### Extracted material
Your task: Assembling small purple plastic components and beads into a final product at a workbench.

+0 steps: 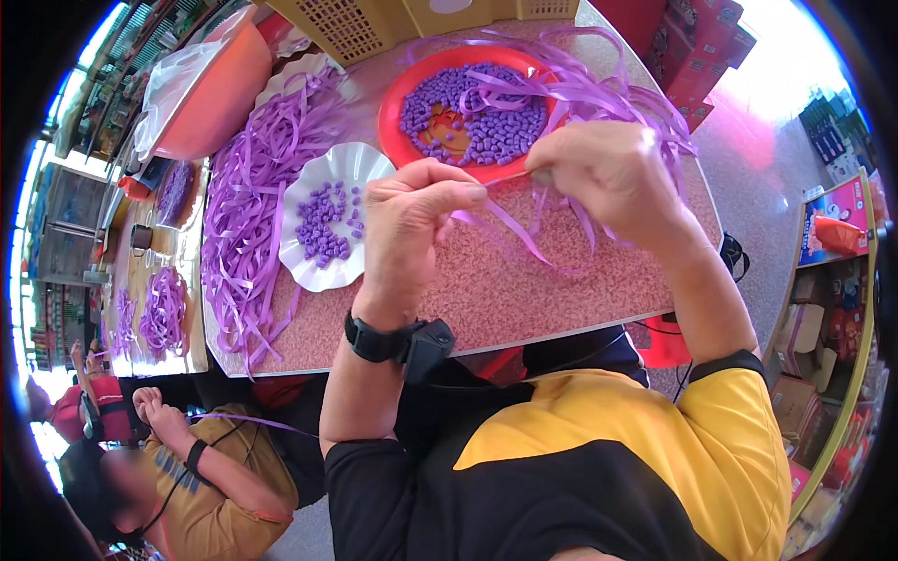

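Above the near side of the table, my left hand (pixel 409 224) pinches a purple ribbon (pixel 519 234) between thumb and forefinger. My right hand (pixel 608 173) is closed close by, and a thin taut stretch runs between both hands. Loose ribbon ends dangle below them. Just beyond the hands stands a red plate (pixel 391 117) with many small purple beads (pixel 496 136), and loose ribbon crosses its right side. A white wavy-edged dish (pixel 323 276) with fewer purple beads (pixel 323 220) sits left of my left hand. Whether a bead is between my fingers is hidden.
Heaped purple ribbons (pixel 248 224) cover the table's left side; more ribbons (pixel 636 89) lie back right. A yellow crate (pixel 346 28) stands behind, and a pink basin (pixel 220 89) at far left. A co-worker (pixel 215 477) sits lower left, holding ribbon. Shelves (pixel 823 365) line the right.
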A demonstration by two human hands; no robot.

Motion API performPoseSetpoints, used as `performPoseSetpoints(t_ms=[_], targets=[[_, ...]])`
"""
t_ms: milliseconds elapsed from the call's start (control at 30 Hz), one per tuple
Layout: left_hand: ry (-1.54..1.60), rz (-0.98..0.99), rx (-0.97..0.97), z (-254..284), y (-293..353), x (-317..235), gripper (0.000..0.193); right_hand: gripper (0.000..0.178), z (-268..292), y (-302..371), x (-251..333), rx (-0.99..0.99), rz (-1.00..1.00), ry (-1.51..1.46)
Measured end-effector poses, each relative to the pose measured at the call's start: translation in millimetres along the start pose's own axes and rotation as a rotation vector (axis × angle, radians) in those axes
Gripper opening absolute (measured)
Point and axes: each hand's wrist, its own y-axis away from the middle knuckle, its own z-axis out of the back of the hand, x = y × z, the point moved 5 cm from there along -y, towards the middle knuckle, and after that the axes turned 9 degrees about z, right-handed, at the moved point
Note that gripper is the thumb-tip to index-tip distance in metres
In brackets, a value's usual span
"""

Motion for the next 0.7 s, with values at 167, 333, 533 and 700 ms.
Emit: performPoseSetpoints(t_ms=[167,333,533,700], targets=[[0.09,-0.021,-0.054,10,-8,-3,0.008,0.018,43,14,-43,-0.306,-0.393,-0.105],[0.019,-0.09,-0.128,21,-12,-6,0.005,0.016,83,30,-68,-0.59,-0.533,0.118],[0.16,-0.073,-0.093,17,-14,-4,0.01,0.015,46,22,-74,0.004,-0.632,-0.357],[0.263,-0.049,0.079,11,-4,-26,0.014,0.011,84,14,-66,-0.512,0.037,-1.286]])
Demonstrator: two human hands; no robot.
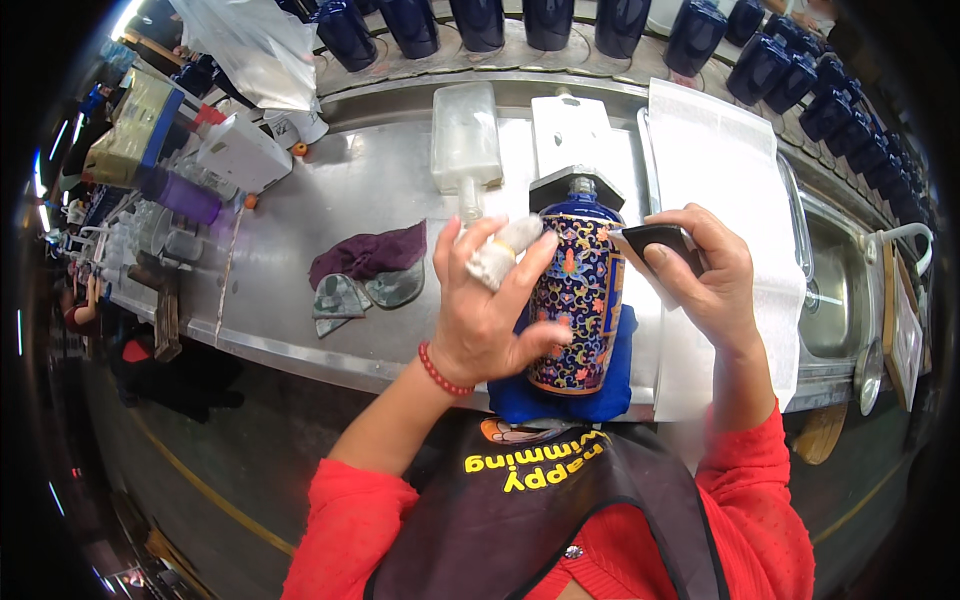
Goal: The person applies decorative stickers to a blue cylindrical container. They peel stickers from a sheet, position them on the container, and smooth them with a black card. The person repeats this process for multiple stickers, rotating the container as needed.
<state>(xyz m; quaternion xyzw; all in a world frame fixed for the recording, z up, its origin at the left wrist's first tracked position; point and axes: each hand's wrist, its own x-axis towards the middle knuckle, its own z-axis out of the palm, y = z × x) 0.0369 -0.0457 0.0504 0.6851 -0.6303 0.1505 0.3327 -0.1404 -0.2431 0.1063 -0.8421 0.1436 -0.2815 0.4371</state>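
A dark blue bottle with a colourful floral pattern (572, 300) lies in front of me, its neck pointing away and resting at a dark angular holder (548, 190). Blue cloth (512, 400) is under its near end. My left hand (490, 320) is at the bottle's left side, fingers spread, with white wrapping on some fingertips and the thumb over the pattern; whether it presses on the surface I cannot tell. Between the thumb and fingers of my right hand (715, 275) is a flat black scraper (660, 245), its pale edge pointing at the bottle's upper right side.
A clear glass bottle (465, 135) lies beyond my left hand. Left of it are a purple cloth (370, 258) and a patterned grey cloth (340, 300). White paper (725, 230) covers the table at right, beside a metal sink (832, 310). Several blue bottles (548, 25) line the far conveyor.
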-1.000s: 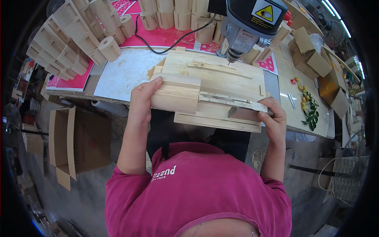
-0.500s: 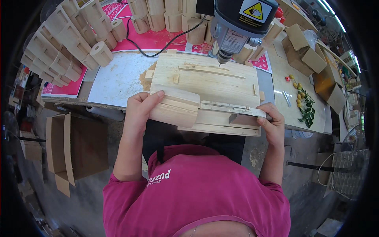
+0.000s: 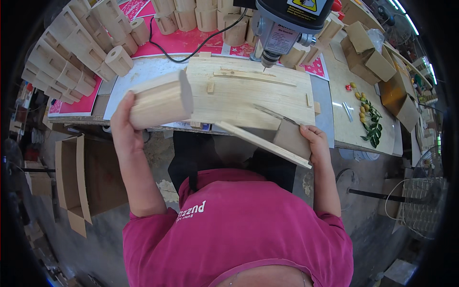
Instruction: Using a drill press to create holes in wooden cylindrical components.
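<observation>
In my left hand (image 3: pixel 128 125), a pale wooden cylinder (image 3: pixel 160 103) with a flattened side is gripped from its left and tilted above the board's left edge. My right hand (image 3: pixel 315 143) pinches the right end of a wooden jig (image 3: pixel 263 143), made of a long strip, a thinner upper piece and a grey-brown plate (image 3: pixel 291 138). The jig slants across the front of the board, apart from the cylinder. Beyond both hands lies a plywood board (image 3: pixel 239 98) with narrow strips fixed on it, below a bench drill (image 3: pixel 282 36) whose bit points down at its far edge.
Rows of similar wooden cylinders (image 3: pixel 71 52) stand at the far left, and more line the back. A black cable (image 3: pixel 203 45) crosses the pink sheet. Cardboard boxes (image 3: pixel 366 52) and a sprig with yellow fruit (image 3: pixel 366 117) lie to the right. An opened carton (image 3: pixel 91 177) stands lower left.
My left hand has drawn the cylinder away from the jig, up and to the left. In my right hand the jig has tilted, its right end now lower.
</observation>
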Demonstrator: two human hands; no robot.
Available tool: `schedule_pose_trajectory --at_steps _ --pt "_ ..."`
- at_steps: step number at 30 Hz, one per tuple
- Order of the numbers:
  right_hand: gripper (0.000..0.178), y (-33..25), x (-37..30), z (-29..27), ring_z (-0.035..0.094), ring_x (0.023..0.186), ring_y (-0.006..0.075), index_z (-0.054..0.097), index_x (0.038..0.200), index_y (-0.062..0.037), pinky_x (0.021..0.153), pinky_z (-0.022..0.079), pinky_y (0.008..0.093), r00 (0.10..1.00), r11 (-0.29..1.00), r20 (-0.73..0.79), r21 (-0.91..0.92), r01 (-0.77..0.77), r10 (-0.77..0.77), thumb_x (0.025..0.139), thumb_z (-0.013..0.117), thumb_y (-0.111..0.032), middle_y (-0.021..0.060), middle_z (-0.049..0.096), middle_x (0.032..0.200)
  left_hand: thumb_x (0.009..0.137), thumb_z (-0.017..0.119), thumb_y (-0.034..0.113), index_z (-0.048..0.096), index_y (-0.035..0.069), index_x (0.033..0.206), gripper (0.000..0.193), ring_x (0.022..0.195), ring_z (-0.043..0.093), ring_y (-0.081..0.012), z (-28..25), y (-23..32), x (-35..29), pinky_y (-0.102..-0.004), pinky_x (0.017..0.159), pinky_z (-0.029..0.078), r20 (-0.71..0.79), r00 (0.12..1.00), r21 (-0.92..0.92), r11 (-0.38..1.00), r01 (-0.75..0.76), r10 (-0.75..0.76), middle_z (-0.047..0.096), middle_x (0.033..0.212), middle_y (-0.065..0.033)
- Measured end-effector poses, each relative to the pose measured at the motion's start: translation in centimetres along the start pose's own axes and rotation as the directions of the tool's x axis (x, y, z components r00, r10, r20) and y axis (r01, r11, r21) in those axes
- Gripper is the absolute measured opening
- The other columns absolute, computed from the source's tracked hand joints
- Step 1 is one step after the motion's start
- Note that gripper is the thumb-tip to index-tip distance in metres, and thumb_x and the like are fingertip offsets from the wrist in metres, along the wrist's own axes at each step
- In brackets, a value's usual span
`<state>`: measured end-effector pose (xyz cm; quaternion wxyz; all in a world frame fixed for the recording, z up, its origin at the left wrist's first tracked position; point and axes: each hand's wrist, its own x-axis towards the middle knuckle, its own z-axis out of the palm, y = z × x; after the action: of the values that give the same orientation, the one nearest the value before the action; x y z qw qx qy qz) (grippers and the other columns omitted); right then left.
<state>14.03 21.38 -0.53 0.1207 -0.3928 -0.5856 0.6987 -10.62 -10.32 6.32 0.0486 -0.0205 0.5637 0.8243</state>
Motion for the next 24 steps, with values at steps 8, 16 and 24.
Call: schedule_pose_trajectory --at_steps 8,16,24 --pt "0.02 -4.4 -4.1 0.0 0.049 0.074 0.0082 0.063 0.091 0.0 0.069 0.037 0.021 0.836 0.84 0.198 -0.088 0.535 -0.512 0.077 0.066 -0.014 0.0002 0.056 0.079 0.08 0.062 0.024 0.057 -0.001 0.102 0.034 0.09 0.058 -0.0166 0.2 -0.9 -1.0 -0.0295 0.08 0.046 0.096 0.995 0.08 0.997 0.004 -0.011 0.06 0.097 -0.0074" --pt "0.021 -7.1 -5.2 0.4 0.048 0.08 0.0109 0.063 0.091 0.0006 0.072 0.036 0.0222 0.713 0.701 0.241 -0.148 0.697 -0.658 0.074 0.068 -0.012 0.0031 0.054 0.086 0.079 0.066 0.022 0.06 0.003 0.07 0.022 0.061 0.054 -0.0086 3.9 -2.5 -3.6 -0.0228 0.059 0.043 0.263 0.96 0.088 0.993 0.073 -0.093 0.061 0.07 -0.006" --pt "0.023 -5.9 -3.8 -0.2 0.05 0.083 0.0126 0.063 0.091 0.0001 0.075 0.037 0.0233 0.702 0.702 0.248 -0.102 0.705 -0.668 0.072 0.069 -0.01 0.0038 0.054 0.087 0.079 0.066 0.023 0.061 0.002 0.069 0.024 0.062 0.055 -0.0085 5.2 -3.9 -4.1 -0.0224 0.06 0.043 0.279 0.945 0.078 0.985 0.153 -0.169 0.062 0.071 -0.0068"
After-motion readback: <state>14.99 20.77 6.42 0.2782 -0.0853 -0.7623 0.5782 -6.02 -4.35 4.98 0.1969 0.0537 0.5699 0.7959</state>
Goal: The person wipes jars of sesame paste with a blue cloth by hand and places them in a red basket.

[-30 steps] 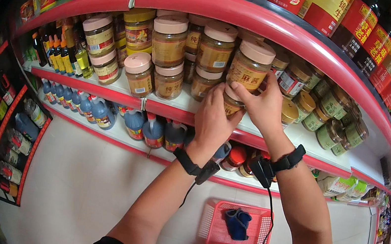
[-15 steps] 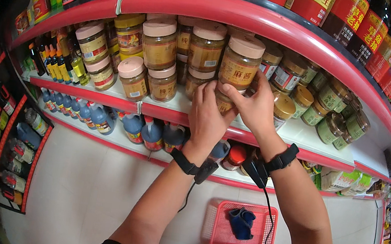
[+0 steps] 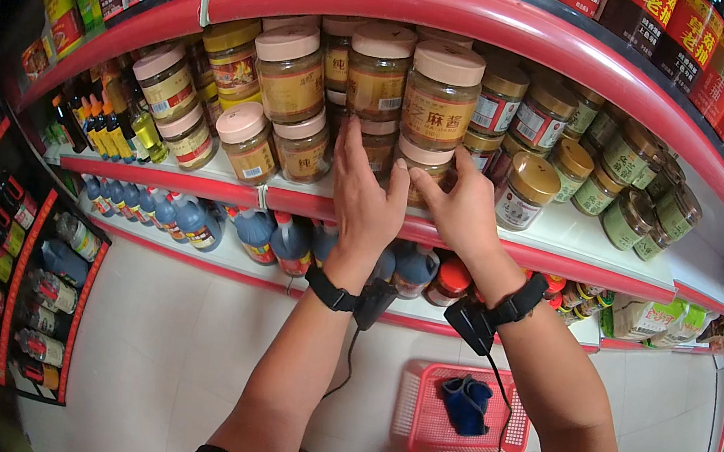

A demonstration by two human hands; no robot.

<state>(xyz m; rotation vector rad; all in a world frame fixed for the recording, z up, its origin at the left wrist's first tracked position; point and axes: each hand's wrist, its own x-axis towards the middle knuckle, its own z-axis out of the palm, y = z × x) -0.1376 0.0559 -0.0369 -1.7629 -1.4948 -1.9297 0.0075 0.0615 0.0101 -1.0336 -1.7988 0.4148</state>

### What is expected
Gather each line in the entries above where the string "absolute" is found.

### Output for this exercise
Gripper opening absolute (measured)
- Gripper is the absolute measured opening
- The other columns absolute, computed from the source's tracked hand joints

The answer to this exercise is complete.